Lincoln’s Day

I’ll be short tonight, I’m afraid. I have a dentist appointment coming up (God bless a dentist who schedules evening hours!), with all the gladness and merriment inherent therein.

By way of The View From the Foothills, here’s a neat little utility to clean up your computer desktop.

Today is Abraham Lincoln’s birthday. Although he’s one of the great heroes of my life, I’ve gotten into the habit of arguing against him in recent years. For instance, I consider his constitutional argument extremely weak.

And yet…

And yet, he operated from a transcendent vision of America. He truly believed that this country was the laboratory of the future, that a better world was being created in these states. Nothing, he believed, should be permitted to destroy what was being done here. Slavery was a double threat, first because it made a mockery of the American vision, and second, because it was a political threat to national unity and purpose. Abolitionists derided him as a weakling because he wasn’t prepared to go straight in and get it abolished. He preferred a gradual, peaceful approach. That approach became impossible, and so he made the fateful decision to go to war to preserve the Union.

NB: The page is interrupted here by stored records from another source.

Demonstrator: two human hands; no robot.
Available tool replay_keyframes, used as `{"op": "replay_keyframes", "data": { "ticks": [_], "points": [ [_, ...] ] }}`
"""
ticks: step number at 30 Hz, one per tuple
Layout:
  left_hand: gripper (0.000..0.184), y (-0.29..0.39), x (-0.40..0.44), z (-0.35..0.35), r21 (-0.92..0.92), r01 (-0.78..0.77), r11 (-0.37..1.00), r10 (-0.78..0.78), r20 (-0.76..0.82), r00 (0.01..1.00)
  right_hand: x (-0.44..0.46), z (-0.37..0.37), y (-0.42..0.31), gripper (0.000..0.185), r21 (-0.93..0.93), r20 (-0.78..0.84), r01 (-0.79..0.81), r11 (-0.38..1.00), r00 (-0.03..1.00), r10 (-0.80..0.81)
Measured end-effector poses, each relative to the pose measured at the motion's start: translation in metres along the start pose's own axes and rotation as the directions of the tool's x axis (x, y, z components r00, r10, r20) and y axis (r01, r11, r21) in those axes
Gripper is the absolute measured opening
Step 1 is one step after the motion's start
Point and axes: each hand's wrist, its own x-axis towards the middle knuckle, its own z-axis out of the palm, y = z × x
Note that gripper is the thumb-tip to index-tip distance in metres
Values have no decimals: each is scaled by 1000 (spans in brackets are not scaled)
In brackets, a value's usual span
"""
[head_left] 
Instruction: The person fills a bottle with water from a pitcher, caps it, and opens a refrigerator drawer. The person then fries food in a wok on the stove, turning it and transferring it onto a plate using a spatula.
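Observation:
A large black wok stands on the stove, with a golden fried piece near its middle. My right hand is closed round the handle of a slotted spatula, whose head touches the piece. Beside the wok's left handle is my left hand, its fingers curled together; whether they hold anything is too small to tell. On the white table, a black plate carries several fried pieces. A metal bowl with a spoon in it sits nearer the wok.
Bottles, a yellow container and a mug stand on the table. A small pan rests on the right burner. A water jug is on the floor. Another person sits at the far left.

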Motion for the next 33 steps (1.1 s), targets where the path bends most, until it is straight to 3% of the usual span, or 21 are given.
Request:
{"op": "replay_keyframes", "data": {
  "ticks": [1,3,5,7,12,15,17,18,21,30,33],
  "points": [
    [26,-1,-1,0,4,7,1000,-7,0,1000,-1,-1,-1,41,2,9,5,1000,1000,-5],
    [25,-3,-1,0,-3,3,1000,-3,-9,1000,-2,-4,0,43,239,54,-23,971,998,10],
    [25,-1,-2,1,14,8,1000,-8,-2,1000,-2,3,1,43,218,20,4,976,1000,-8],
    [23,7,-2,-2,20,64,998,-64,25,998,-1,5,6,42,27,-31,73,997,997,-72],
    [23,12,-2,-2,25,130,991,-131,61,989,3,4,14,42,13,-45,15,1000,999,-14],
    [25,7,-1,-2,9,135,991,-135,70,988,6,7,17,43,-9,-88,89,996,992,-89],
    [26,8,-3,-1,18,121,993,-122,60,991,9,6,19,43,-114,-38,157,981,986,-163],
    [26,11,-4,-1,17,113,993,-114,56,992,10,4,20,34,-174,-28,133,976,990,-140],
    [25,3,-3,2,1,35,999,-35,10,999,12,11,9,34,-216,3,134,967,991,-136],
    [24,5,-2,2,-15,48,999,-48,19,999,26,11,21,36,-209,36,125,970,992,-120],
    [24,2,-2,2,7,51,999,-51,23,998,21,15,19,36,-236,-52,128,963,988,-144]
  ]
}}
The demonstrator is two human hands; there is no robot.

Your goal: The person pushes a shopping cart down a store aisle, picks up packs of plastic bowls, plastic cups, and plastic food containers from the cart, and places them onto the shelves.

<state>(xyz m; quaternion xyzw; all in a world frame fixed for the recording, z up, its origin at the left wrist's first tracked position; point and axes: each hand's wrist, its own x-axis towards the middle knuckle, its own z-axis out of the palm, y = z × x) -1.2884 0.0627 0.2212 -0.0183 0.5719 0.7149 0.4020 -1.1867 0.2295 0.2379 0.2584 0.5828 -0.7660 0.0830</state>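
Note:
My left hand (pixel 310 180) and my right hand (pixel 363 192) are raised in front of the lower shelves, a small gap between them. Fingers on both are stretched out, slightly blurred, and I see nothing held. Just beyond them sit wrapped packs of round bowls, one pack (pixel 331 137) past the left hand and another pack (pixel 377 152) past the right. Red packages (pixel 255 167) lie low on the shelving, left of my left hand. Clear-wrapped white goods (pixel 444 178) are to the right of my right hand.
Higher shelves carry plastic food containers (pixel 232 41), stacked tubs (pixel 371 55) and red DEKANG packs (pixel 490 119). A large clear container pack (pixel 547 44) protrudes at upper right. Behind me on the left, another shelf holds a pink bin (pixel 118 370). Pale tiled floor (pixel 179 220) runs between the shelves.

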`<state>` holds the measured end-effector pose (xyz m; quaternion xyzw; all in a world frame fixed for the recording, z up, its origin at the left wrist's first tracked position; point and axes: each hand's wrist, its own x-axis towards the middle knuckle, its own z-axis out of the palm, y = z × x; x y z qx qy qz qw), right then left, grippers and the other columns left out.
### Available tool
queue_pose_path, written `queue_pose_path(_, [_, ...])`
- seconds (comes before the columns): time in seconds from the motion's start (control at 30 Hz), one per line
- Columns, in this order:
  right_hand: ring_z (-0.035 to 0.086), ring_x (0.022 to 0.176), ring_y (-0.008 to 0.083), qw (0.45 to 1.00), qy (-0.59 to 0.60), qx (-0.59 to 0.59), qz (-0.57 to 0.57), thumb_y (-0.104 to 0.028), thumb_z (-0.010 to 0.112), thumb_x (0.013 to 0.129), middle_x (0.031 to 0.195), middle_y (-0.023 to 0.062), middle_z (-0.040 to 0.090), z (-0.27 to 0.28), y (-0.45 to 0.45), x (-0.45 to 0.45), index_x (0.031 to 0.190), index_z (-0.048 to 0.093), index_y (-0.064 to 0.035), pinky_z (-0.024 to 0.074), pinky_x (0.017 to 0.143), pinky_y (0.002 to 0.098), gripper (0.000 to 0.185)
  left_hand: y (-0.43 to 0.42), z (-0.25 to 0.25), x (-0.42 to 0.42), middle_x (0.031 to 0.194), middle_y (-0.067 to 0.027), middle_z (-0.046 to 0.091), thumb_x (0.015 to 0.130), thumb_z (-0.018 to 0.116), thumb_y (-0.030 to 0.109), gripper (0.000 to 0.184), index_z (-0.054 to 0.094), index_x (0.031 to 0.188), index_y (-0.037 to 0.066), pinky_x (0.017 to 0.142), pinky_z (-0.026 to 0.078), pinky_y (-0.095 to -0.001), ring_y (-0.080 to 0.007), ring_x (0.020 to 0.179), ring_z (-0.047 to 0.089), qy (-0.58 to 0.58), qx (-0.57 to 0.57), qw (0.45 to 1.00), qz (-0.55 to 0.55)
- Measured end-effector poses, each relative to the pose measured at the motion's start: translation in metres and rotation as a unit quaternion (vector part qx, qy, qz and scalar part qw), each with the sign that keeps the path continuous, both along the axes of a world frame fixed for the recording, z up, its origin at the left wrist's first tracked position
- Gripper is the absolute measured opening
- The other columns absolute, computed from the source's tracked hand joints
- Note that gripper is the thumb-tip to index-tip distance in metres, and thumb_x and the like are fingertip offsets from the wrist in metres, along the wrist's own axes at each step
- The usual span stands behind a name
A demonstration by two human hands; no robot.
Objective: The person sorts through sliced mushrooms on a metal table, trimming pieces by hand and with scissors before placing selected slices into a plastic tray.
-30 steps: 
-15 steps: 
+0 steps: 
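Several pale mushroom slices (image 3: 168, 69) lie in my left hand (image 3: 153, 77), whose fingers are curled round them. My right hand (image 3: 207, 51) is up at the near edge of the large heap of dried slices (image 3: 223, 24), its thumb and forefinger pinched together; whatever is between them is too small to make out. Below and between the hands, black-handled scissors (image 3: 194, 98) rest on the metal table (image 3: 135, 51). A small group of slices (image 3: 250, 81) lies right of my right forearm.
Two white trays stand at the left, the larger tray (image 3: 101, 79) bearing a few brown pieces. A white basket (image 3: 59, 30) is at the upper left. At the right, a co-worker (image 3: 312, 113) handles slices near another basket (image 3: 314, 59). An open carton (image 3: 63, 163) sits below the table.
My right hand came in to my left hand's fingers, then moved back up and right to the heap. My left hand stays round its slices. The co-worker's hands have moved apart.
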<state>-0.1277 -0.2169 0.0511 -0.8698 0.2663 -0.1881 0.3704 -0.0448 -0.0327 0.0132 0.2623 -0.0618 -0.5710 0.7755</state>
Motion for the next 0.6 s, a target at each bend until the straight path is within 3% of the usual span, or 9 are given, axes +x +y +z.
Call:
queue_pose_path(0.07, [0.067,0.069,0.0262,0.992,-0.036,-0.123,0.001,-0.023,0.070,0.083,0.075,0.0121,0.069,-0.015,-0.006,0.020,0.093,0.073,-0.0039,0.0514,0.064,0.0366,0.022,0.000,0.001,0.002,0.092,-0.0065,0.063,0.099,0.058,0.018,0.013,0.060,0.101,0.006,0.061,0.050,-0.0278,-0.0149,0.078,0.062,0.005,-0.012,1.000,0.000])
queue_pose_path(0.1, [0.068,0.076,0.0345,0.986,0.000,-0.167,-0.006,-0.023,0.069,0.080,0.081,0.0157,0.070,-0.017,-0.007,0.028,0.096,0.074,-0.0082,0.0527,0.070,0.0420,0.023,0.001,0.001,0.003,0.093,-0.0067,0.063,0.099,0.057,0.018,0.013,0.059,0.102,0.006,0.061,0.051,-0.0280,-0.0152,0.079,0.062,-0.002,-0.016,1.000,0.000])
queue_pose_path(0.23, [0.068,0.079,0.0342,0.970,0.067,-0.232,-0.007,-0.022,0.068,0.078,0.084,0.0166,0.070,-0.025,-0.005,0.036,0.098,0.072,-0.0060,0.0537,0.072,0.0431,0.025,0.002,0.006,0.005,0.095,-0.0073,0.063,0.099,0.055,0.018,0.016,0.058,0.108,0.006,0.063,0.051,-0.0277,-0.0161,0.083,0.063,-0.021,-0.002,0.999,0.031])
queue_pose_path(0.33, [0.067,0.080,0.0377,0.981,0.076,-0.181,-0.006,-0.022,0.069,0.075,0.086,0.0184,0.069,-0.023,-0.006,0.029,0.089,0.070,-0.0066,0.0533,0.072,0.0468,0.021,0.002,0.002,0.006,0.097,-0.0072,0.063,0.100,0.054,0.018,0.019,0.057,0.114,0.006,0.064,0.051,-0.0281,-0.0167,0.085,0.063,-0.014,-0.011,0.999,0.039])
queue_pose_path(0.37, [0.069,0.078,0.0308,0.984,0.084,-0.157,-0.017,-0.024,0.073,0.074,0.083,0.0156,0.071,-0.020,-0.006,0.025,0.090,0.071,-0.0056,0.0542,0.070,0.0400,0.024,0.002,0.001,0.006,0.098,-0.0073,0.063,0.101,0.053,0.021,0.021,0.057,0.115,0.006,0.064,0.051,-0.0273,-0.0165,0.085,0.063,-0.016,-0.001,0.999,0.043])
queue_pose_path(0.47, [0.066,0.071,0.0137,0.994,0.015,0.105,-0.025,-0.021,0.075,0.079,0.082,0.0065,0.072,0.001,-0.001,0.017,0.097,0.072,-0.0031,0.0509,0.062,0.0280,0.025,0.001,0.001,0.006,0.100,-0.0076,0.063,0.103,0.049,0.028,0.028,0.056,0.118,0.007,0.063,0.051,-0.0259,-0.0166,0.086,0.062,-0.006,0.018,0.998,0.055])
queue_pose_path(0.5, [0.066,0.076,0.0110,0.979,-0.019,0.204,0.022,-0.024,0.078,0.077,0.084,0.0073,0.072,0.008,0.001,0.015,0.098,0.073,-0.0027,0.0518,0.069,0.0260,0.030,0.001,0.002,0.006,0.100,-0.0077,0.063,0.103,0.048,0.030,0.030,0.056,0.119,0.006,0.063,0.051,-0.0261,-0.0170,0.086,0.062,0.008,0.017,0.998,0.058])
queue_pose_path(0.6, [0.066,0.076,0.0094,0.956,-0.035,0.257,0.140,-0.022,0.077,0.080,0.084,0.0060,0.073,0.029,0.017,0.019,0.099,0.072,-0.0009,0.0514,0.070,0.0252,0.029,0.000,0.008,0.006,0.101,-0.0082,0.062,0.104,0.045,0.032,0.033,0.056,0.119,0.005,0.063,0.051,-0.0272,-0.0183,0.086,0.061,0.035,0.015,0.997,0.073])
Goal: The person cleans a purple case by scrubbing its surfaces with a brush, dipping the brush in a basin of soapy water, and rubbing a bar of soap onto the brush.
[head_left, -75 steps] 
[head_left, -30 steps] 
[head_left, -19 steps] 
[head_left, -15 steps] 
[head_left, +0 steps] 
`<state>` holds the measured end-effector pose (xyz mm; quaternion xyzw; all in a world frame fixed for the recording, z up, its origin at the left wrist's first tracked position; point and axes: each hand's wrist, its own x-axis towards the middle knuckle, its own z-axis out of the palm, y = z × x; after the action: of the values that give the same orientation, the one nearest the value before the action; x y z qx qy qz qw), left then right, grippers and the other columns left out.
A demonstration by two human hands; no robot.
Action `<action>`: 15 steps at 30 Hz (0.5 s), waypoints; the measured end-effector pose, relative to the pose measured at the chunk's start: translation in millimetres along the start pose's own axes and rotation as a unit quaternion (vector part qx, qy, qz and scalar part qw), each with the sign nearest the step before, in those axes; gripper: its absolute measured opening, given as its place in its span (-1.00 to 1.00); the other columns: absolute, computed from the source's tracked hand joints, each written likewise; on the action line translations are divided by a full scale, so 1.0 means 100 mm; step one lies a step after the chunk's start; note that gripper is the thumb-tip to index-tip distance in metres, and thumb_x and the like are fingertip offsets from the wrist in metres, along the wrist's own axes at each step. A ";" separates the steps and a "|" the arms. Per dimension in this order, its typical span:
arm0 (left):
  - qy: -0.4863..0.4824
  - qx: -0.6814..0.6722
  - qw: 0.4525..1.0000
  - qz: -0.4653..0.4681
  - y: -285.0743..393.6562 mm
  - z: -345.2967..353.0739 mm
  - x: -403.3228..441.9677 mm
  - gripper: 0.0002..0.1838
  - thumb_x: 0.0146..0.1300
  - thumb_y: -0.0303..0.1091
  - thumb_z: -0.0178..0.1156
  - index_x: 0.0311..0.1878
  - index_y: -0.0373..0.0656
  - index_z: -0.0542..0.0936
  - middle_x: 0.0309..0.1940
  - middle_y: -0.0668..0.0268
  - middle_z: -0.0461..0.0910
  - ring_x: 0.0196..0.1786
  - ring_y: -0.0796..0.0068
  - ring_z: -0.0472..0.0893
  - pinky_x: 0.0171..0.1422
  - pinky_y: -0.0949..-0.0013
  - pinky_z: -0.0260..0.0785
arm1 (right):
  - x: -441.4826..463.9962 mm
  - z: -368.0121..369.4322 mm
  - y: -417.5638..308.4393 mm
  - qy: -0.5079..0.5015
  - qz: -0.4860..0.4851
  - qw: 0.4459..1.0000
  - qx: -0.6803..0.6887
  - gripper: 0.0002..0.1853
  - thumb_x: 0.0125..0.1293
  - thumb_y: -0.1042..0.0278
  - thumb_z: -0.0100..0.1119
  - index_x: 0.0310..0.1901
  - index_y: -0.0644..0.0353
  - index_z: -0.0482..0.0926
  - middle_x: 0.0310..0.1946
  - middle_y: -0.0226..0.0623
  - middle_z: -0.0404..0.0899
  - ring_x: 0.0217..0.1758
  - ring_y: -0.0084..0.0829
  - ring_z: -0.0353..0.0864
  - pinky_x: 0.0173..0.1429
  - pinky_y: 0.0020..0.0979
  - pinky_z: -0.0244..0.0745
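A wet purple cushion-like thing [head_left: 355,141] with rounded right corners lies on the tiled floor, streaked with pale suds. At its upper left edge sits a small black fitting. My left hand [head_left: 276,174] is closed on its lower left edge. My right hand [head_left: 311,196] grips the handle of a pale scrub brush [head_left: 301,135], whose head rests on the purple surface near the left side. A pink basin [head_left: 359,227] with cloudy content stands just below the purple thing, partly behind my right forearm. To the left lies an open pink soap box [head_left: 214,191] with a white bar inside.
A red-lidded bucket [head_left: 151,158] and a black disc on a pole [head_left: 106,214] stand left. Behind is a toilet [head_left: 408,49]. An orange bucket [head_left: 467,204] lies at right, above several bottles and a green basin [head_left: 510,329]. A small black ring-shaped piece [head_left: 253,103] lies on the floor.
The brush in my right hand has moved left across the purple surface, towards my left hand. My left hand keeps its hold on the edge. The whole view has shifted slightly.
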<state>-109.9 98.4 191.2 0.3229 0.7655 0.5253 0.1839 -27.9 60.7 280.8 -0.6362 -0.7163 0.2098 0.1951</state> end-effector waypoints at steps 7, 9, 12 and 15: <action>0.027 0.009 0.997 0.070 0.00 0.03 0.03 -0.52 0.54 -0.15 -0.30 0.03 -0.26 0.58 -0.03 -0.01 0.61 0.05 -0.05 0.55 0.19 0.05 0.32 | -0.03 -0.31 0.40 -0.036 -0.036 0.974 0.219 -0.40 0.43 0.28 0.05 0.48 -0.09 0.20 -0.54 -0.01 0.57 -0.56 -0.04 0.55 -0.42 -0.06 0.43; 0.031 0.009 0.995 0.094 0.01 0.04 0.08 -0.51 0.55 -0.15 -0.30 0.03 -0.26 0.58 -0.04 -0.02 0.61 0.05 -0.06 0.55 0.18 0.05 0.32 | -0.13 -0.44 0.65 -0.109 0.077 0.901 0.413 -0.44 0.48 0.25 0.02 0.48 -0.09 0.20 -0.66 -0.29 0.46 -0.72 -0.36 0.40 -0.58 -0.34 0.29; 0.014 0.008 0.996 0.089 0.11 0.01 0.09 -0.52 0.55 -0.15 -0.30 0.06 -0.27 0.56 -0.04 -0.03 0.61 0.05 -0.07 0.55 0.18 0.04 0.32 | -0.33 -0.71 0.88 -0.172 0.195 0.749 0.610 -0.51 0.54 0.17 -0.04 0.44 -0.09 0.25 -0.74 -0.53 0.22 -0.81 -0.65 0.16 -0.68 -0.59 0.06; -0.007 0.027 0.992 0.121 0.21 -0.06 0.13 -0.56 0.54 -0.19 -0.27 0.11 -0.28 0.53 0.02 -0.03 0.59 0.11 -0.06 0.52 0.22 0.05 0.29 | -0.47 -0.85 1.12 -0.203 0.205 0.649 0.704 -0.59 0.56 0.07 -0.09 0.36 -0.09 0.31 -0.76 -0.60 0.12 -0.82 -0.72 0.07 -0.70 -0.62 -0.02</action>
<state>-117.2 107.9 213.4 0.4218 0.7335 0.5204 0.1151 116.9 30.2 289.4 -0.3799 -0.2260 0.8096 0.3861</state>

He himself was the living embodiment of the American dream. He’d been born in a dirt-floored cabin, to people who many considered only marginally human. He’d taken the opportunities this country gave him and used them to rise to the highest office in the land. He believed that everyone should have the same opportunities, and he never wavered from that commitment. In the end he died for it.

I’ve been to his birthplace, one childhood home, New Salem, his Springfield home, the White House, Ford’s Theatre and his tomb. I can’t get free of the man, and I don’t want to.